Not sure what to do next?

We’re here to talk over your career plans with you. It doesn’t matter what stage you’re at, so don’t feel you have to have it all worked out. You can book a one-to-one appointment with a careers consultant on CareerHub.

Job roles

There are a huge number of different job roles in this sector. We've outlined roles that are often of interest to LSE students, with links to where you can find more information. If you can, try to talk to someone who's doing the jobs you're interested in, so you can get a real flavour of what it's like.
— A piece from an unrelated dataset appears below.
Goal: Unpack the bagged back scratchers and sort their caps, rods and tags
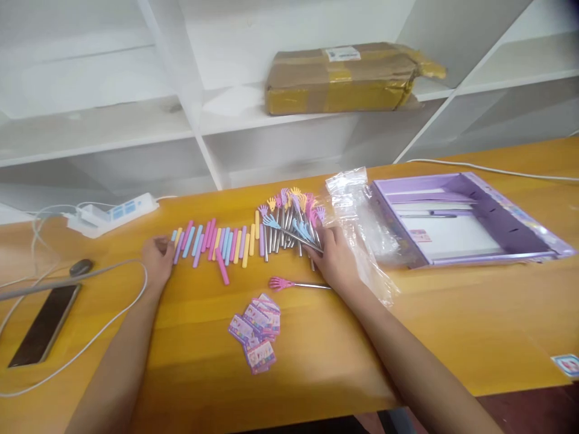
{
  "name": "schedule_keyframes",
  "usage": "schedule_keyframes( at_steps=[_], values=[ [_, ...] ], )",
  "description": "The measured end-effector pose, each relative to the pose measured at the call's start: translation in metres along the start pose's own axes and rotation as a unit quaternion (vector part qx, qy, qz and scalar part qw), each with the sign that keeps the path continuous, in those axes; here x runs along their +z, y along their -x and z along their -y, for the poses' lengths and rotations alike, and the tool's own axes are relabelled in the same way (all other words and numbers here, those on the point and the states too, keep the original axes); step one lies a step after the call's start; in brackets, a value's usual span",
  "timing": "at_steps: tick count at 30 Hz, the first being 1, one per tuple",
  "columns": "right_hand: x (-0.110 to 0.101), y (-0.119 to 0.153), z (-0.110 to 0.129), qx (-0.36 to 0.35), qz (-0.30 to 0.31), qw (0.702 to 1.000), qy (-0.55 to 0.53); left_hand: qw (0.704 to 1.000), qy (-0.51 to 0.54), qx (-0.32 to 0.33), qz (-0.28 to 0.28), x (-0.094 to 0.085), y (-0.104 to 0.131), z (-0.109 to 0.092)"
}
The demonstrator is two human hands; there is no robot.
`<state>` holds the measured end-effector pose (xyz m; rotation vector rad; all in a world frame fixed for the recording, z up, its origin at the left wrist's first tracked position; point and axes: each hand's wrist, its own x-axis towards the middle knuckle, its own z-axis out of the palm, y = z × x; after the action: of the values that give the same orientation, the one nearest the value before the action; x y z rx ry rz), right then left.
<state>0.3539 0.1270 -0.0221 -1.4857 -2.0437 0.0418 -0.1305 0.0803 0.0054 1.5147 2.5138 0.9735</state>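
My left hand [157,260] is at the left end of a row of pink, blue, purple and yellow tubes [226,246]. Its fingers are curled; what they hold, if anything, is hidden. My right hand [335,259] is closed on the metal rod of a back scratcher [289,232] with a blue hand-shaped head pointing left. Under and behind it lies a pile of similar back scratchers [283,220] with colourful heads. A pink back scratcher [283,283] lies apart, nearer me. Closer still is a loose stack of small printed cards [256,331].
Clear plastic bags [362,223] lie right of the pile, beside a purple box tray [395,241] holding a pen. At left are a power strip [115,214], a phone [45,325], a mouse [81,267] and cables. A taped carton [339,81] sits on the shelf behind.
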Motion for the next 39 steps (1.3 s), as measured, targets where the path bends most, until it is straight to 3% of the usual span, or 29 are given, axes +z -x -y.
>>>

  • Insurance broker –speaks with the client to identify and understand their needs and requirements regarding their risk exposure. Seeks competitive terms and conditions from insurers to cover those requirements. Insurance brokers usually specialise in one area of risk. The Prospects Insurance broker job profile provides further details.
  • Underwriter –assesses the risk and decides if they want to take it on and, if so, how much premium to charge. Clients are represented by insurance brokers who present the risk to the underwriter. Check out the Prospects Insurance underwriter job profile.
  • Actuary –provides the mathematical and analytical foundations for financial decision-making. Evaluates, manages and advises on financial risks, using statistics and applying probability theory. Calculates premiums and advises on whether a company has sufficient assets to meet its liabilities. Strong communication skills are essential, along with the ability to simplify complex topics. The Prospects Actuary job profile is a useful resource.
  • Business Development –also known as an account or relationship manager. Brings the strategy and products to market.Works closely with marketing professionals and underwriters to develop new and innovative ways to maximise sales and achieve targets for their clients. Brings new products to the attention of their clients, e.g. independent financial advisers (IFA’s) and brokers. The Prospects Insurance account manager job profile provides further information.
  • Reinsurance –provides insurance/financial protection to other insurance companies to protect them from losses. Reinsurers come from a variety of academic backgrounds, although numerical and/or commercial skills are valued. Reinsurance work is highly international, so language skills may also be an advantage.
  • Retail banker –acts in a customer service role, advising and assisting individuals with personal banking and financial services, e.g. setting up bank and savings accounts. As a retail banker becomes more experienced they may also become involved in the hiring, training, and managing of banking staff. Check out the Prospects Retail banker job profile.
  • Commercial banker–manages checking and savings accounts for individuals and small businesses, providing the financial tools and advice that they need to function effectively. Relationship management is a key element of the role.
  • Insurance claims handler–processes and investigates insurance claims relating to customers' policies. Ensures a claim is valid and that the customer receives payment. Liaises with the policy holder, colleagues and other professionals including claims investigators and underwriters. May also be called a loss adjuster, claims investigator or loss assessor. The Prospects Insurance claims handler job profile will tell you more.
  • Insurance risk surveyor–determines the risks involved in providing insurance cover for personal items, properties, and industrial sites. Carries out commercial and personal surveys and presents their findings to underwriters. This allows the underwriter to determine whether to provide insurance cover. Also provides advice on adjustments that may be made to reduce the risk of future insurance claims. The Prospects Insurance risk surveyor profile provides further details.